Identify and copy all lines of the material where the string "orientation" is found.
__________________________________________________
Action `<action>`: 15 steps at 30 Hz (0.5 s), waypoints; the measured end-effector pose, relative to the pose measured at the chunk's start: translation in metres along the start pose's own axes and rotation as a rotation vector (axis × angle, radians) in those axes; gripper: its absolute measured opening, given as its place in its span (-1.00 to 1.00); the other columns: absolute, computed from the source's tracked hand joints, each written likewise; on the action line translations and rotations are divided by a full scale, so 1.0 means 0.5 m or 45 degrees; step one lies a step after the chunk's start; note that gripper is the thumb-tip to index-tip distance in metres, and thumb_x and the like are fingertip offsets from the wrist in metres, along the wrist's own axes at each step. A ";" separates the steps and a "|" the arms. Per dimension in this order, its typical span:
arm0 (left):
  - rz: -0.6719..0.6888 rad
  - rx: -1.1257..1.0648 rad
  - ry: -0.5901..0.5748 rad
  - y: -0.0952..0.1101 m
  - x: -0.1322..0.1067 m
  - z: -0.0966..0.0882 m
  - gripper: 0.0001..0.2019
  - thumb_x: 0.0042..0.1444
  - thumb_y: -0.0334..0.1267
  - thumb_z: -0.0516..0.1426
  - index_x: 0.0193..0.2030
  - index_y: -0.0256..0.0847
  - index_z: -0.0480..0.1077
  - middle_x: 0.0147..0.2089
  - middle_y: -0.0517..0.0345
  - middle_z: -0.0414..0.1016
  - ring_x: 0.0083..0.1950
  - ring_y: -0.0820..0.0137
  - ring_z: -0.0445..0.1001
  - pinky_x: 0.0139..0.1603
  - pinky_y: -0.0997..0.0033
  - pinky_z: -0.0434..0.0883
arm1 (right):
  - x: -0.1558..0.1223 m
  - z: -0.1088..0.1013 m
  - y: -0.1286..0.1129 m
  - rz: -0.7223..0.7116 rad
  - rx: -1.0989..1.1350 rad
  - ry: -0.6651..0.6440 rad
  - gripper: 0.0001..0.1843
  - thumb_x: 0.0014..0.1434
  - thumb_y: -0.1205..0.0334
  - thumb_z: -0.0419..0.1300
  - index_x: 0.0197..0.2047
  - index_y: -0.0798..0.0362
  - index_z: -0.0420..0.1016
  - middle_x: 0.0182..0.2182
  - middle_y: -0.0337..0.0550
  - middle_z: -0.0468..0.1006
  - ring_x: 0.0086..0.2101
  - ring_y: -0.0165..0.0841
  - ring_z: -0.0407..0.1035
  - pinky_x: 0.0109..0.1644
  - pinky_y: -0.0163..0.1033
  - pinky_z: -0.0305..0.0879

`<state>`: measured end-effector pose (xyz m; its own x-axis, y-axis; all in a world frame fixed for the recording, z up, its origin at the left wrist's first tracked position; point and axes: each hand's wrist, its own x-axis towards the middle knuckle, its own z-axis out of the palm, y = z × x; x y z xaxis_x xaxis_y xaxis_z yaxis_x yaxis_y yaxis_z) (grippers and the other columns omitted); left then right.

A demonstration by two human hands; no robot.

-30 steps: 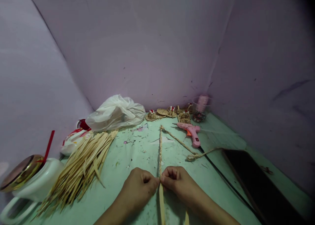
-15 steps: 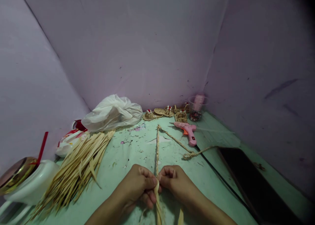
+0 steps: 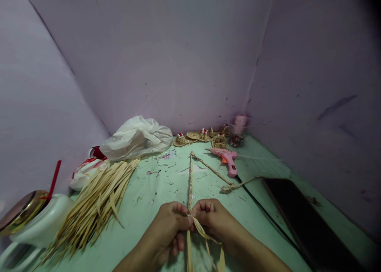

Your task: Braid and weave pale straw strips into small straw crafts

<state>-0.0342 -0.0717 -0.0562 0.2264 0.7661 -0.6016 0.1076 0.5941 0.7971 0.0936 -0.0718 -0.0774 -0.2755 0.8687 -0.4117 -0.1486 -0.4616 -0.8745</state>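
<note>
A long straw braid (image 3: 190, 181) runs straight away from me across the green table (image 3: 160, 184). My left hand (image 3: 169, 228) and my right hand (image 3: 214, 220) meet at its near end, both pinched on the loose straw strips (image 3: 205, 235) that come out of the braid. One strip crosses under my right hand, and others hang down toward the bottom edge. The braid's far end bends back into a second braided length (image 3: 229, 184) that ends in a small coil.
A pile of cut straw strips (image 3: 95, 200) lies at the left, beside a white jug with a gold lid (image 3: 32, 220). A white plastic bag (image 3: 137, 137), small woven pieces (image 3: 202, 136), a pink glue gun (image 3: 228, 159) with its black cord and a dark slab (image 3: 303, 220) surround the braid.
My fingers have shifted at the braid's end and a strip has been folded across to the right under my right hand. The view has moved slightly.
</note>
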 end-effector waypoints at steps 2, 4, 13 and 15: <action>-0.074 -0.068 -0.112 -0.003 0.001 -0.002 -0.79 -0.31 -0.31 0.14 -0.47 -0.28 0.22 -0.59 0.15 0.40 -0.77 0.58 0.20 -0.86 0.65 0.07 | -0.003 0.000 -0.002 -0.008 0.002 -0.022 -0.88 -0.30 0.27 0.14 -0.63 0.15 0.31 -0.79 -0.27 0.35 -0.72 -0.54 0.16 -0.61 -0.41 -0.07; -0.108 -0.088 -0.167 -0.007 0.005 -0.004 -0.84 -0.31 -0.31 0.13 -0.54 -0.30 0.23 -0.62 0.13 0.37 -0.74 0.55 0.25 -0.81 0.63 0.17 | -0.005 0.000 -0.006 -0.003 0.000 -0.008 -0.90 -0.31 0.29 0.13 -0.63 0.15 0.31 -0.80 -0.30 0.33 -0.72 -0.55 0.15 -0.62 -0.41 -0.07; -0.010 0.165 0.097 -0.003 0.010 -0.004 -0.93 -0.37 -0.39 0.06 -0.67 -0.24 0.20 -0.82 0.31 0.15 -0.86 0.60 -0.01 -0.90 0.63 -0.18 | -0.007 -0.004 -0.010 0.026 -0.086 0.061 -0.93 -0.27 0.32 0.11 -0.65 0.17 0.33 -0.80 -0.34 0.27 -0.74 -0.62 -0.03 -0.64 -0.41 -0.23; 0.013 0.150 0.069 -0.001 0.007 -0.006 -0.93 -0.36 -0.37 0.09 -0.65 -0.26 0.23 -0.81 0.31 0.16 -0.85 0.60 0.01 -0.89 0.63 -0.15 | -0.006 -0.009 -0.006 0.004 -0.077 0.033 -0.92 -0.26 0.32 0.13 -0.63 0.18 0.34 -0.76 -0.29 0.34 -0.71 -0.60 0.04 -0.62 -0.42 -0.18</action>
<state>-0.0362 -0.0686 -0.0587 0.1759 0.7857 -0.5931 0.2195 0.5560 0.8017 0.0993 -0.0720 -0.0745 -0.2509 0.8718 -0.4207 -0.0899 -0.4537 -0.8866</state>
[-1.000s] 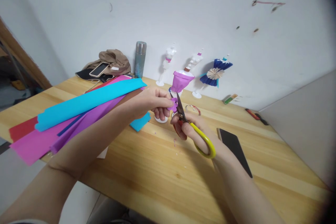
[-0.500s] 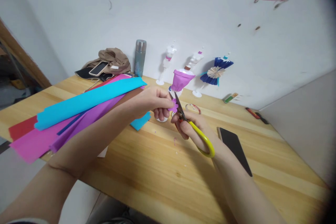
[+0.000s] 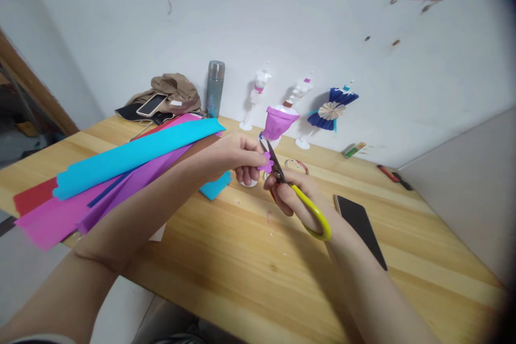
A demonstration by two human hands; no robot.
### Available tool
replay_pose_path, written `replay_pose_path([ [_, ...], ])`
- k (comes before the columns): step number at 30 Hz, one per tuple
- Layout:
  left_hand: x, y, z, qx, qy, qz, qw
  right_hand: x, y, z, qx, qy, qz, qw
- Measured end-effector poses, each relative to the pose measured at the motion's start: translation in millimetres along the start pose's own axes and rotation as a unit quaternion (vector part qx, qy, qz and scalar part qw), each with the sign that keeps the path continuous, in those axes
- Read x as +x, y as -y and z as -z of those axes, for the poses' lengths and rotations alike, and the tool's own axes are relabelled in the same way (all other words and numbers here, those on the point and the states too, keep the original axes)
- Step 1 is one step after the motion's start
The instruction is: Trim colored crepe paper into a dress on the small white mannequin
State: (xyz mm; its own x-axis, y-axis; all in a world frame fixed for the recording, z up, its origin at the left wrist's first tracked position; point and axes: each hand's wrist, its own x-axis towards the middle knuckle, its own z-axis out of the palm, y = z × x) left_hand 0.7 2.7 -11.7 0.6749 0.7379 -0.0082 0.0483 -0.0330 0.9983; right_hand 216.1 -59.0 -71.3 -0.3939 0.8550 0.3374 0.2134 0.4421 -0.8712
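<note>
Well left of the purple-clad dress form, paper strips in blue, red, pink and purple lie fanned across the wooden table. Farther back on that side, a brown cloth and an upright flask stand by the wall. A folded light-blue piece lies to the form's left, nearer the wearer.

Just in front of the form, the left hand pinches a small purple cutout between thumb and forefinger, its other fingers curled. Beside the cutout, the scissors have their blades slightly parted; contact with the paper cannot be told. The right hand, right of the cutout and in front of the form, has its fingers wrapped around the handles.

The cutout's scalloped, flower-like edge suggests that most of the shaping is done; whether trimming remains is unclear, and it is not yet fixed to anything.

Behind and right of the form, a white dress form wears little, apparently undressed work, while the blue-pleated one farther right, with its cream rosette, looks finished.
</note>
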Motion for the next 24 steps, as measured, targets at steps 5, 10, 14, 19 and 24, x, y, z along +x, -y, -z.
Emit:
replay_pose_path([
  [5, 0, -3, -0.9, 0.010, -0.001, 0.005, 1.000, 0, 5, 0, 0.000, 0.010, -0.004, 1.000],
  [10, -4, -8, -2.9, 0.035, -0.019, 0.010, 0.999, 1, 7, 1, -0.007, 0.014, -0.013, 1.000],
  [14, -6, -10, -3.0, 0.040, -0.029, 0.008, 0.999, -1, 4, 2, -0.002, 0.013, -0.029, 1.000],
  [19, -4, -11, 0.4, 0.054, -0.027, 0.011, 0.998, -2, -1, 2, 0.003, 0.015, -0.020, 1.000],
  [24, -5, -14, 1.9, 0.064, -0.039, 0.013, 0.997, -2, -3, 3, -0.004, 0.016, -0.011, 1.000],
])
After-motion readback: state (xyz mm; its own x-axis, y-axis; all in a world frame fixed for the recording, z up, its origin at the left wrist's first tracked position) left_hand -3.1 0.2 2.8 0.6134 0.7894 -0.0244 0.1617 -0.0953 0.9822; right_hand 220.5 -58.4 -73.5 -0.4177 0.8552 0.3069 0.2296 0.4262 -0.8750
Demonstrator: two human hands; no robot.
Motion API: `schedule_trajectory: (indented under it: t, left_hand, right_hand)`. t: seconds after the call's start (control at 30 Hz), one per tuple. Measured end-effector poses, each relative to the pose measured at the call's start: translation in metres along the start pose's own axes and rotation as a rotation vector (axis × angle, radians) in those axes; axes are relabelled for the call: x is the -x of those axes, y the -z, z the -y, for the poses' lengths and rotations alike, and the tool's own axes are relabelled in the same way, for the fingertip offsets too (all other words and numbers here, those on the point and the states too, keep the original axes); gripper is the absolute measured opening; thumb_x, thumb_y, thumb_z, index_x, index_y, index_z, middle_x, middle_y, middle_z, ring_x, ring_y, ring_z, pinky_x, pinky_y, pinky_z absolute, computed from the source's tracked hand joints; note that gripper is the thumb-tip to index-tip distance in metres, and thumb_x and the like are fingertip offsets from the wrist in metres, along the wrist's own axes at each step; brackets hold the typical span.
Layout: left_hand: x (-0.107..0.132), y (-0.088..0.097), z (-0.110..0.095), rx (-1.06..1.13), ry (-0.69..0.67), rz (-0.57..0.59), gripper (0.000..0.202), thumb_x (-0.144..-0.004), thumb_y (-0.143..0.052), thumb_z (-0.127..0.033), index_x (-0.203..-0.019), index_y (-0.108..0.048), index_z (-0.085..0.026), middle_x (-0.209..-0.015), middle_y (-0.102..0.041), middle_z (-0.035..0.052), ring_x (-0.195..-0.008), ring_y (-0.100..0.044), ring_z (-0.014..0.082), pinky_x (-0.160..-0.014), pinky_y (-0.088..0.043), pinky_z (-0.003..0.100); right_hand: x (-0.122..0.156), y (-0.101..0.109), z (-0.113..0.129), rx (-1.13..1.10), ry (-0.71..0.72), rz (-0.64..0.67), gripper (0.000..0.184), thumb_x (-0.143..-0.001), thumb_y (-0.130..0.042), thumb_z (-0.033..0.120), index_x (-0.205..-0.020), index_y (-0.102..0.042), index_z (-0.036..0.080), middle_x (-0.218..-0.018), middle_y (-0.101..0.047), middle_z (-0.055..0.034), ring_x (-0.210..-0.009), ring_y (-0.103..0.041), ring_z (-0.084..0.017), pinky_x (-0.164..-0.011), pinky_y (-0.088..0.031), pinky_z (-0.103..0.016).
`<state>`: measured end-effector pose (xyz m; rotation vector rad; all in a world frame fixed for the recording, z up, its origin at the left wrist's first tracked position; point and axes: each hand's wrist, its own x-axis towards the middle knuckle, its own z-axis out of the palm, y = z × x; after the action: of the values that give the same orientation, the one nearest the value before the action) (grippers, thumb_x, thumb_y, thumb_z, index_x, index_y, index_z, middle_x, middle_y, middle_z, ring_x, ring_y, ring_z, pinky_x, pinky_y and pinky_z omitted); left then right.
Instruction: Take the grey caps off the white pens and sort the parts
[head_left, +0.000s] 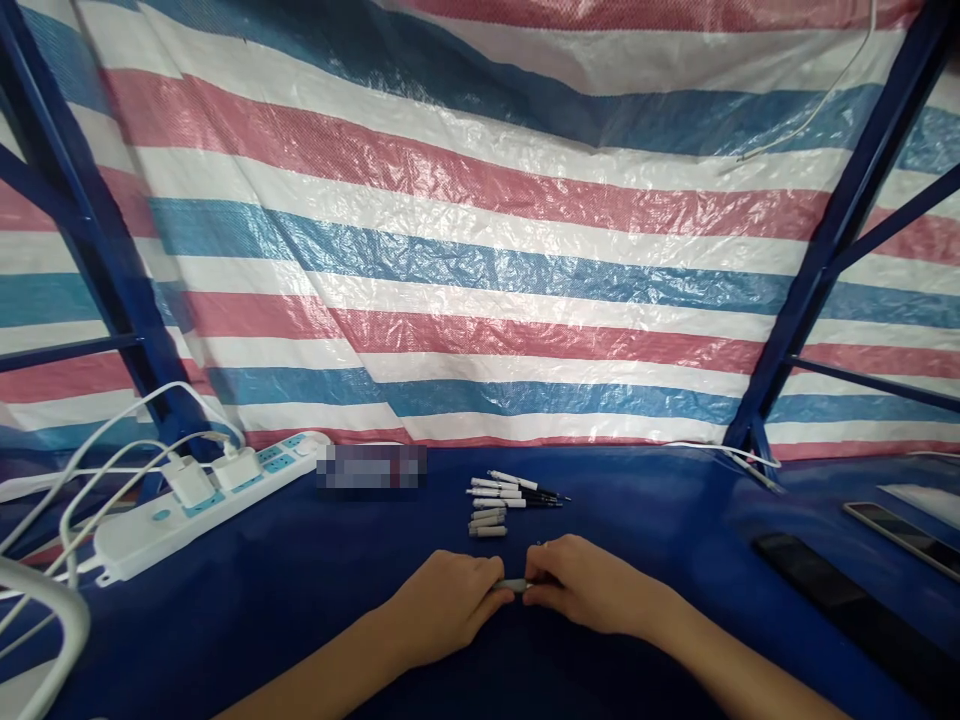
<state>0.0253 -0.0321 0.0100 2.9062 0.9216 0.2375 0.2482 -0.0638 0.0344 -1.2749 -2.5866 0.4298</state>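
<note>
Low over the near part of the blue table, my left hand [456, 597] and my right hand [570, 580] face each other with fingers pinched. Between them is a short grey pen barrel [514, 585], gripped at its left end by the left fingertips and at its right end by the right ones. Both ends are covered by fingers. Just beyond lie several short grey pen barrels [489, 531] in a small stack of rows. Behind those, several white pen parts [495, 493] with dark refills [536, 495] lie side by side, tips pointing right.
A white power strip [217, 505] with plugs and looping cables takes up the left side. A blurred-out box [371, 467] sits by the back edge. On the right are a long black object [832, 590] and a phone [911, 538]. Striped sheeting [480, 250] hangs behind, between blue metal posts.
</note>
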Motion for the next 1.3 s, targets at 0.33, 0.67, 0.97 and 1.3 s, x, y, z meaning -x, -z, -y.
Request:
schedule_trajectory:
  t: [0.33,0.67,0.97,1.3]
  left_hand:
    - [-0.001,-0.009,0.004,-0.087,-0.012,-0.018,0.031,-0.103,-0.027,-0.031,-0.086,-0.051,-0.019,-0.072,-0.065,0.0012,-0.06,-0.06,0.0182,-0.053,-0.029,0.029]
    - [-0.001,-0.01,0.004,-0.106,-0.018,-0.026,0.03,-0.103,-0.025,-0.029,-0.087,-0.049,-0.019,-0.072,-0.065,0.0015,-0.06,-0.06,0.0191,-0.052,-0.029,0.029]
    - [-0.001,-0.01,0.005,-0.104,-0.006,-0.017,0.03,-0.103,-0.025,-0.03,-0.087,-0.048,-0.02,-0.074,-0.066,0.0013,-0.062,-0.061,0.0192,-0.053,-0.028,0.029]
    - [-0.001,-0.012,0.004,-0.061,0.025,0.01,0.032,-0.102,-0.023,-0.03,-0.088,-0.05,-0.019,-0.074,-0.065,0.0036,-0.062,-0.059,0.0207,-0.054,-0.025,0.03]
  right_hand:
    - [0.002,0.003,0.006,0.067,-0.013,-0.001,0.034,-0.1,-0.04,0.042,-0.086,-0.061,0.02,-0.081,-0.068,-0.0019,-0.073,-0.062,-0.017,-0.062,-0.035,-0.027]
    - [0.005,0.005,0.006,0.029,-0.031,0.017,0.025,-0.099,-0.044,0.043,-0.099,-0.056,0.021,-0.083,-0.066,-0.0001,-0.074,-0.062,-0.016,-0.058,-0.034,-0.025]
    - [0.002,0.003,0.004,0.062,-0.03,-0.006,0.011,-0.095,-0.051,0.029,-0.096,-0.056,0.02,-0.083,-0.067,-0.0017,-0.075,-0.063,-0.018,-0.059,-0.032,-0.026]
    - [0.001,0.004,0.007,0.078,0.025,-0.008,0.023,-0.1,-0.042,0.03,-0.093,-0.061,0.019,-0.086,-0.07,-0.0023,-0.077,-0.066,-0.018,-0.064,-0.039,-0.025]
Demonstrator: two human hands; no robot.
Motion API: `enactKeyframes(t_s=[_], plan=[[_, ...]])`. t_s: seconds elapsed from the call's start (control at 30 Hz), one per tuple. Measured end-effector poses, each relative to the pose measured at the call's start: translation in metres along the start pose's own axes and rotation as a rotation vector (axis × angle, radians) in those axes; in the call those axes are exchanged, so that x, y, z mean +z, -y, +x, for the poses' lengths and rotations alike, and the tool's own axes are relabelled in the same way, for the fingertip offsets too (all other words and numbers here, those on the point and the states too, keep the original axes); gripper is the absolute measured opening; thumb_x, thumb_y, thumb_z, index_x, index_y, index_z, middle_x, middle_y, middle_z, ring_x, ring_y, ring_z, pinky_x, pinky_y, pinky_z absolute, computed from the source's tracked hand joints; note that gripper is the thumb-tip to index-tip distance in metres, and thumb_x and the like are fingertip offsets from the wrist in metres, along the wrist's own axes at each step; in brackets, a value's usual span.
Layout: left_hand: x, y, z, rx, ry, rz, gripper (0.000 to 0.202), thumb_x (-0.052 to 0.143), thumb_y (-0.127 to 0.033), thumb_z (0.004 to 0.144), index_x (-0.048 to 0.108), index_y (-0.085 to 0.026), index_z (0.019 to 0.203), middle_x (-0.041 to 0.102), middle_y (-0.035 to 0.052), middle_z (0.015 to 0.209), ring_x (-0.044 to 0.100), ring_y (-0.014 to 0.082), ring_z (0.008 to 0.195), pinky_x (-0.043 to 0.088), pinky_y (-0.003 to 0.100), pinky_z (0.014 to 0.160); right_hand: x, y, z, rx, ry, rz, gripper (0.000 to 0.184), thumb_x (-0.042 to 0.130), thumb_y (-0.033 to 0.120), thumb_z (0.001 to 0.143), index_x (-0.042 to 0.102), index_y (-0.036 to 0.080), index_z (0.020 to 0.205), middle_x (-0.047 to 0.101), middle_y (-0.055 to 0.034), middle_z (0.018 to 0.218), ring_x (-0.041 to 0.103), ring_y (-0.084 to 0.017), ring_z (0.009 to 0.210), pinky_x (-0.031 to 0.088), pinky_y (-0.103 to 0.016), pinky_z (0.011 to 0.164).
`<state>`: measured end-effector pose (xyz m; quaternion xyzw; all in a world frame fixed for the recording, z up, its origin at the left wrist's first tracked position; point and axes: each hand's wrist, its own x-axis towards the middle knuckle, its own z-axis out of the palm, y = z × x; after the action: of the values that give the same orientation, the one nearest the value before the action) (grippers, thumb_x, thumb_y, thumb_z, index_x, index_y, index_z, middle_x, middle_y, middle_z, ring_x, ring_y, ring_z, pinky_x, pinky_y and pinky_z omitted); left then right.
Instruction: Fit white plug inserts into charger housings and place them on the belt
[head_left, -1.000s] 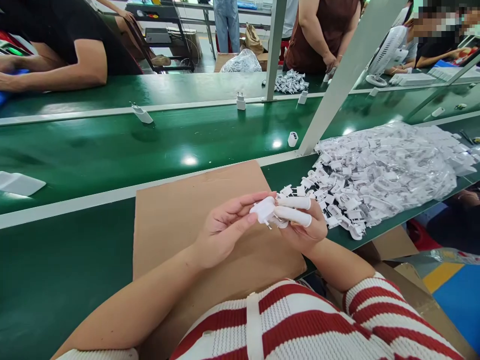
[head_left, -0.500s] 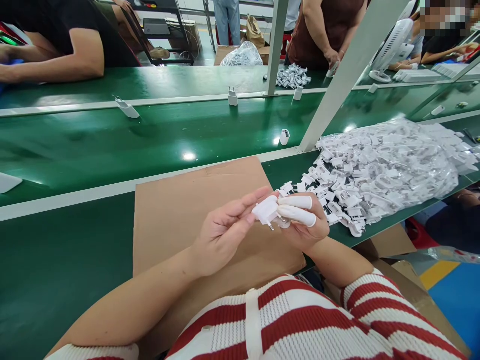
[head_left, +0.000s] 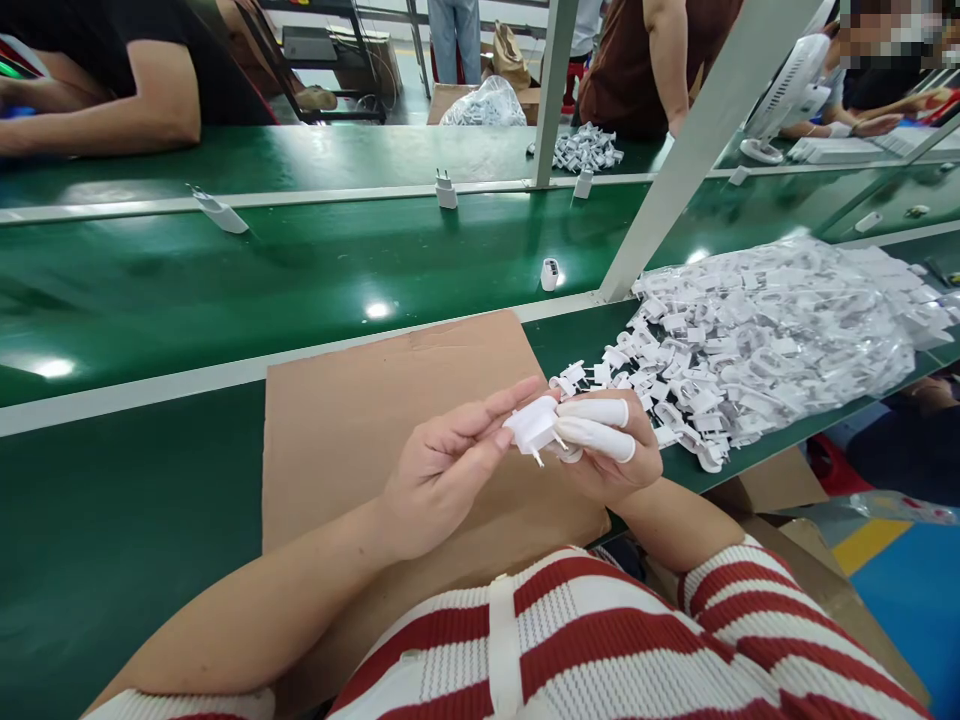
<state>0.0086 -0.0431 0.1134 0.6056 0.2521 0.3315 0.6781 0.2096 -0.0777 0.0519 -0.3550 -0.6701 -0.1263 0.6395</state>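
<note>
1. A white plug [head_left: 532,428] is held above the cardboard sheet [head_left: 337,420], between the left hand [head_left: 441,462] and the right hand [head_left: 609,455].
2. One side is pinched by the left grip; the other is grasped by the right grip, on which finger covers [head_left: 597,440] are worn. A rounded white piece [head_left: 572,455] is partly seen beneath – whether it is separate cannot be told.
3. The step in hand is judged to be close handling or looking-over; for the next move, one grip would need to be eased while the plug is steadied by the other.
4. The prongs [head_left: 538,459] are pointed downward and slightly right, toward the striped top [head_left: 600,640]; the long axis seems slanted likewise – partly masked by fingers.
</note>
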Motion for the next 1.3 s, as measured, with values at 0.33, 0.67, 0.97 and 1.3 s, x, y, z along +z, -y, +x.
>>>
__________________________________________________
Reply
`<state>`: measured end-effector pose (xyz m; rotation vector rad; all in a world frame fixed for the recording, z up, its origin at the left wrist's first tracked position; point and axes: each hand's wrist, its own x-axis towards the middle knuckle, its own z-axis out of the palm, y = z × x; after the action: of the values that give the same orientation, the one nearest the value before the action) (grippers, thumb_x, thumb_y, thumb_z, index_x, index_y, index_z, middle_x, middle_y, middle_z, ring_x, ring_y, ring_z, pinky_x, pinky_y and pinky_z omitted); left then right.
`<state>`: measured end-effector pose (xyz m; quaternion xyzw; all in a world frame fixed for the recording, z up, its origin at the left wrist's first tracked position; point and axes: each hand's wrist, its own x-axis towards the middle knuckle, its own z-axis out of the palm, y = z × x; after the action: of the values that give the same orientation, the one nearest the value before the action) (grippers, thumb_x, thumb_y, thumb_z, index_x, index_y, index_z, middle_x, middle_y, middle_z, ring_x, ring_y, ring_z, pinky_x, pinky_y and pinky_z omitted); left then right.

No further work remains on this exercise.